Hard Brexit. Closed borders, restrictions on movement, difficulties in moving goods and trading, panic ensuing in the business community, people flocking to Tesco to stock up on Knorr stock cubes and bog roll. And the peace that has settled on an Ireland with a fantastic flowing, open border, that encourages trade and friendship, tourism, harmony, development, under real risk again.

Soft Brexit. We are going to leave because we don’t like you and don’t want to have anything to do with you. By the way, can we just stay in the best bits, you know the difficult things we can’t find a solution to, you know, just stay in those parts….Single market, customs union, let the good folks of Ireland travel and trade between each other freely, you know, no border in reality.

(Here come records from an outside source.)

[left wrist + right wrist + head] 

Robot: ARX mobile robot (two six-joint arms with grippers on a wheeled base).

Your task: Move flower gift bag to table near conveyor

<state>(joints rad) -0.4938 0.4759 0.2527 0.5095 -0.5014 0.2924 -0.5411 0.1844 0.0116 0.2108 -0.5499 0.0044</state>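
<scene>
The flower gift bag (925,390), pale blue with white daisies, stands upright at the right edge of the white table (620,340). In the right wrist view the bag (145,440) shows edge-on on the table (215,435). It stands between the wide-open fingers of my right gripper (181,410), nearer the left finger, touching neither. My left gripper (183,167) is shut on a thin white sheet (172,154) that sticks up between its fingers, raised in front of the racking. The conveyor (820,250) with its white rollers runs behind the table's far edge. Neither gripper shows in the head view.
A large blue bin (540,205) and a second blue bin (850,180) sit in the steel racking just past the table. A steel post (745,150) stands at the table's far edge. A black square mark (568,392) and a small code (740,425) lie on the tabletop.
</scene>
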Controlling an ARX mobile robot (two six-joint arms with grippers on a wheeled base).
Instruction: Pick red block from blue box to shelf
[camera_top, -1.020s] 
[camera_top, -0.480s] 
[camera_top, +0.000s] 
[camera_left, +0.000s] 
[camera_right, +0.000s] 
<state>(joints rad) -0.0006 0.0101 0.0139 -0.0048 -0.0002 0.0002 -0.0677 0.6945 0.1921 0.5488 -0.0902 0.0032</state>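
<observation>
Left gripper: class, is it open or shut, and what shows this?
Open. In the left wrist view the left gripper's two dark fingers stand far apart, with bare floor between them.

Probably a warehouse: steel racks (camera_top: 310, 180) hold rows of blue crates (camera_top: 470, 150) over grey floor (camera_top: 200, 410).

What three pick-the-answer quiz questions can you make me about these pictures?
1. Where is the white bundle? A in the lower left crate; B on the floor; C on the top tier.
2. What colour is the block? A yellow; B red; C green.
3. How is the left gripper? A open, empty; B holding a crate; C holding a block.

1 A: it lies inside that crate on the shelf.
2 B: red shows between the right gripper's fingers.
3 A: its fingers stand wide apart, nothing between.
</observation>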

No Deal. We were happy to kick a ball about with you, but now we can’t agree which end each team is playing from, we are taking the ball away, trying to play keepy-uppy by ourselves. Get your own ball and play amongst yourselves. We are going to have a kick about with our new trading partners. Kiribati, Easter Island and Guinea Bissau. We don’t need you. At all. And we invented football anyway.

No deal is the scenario many are very concerned about and feels a distinct possibility. No deal negotiated to the agreement of all sides. No effective compromises made. Nothing set and signed. We walk away from Europe, turn our backs and in the words of Monty Python ‘fart in the Eu’s general direction’. Then we wake up the next day and wonder what to do now, as the stocks of Coco Pops begin to dry up and people fight each other over the last Stella Artois in the off licence.

Remainers / Remoaners 

Those of you who wish to stay in the EU, say ‘Aye’! Ah, so that is 1,2,3,4,5,6….48% wanting to stay. And 52% wanting to leave. Now, hang on. Democracy in action. The majority won. Fair and square. 52 is larger than 48. So, apparently the good thing to do would be to shut up and say nothing. You had your chance. Live with the result.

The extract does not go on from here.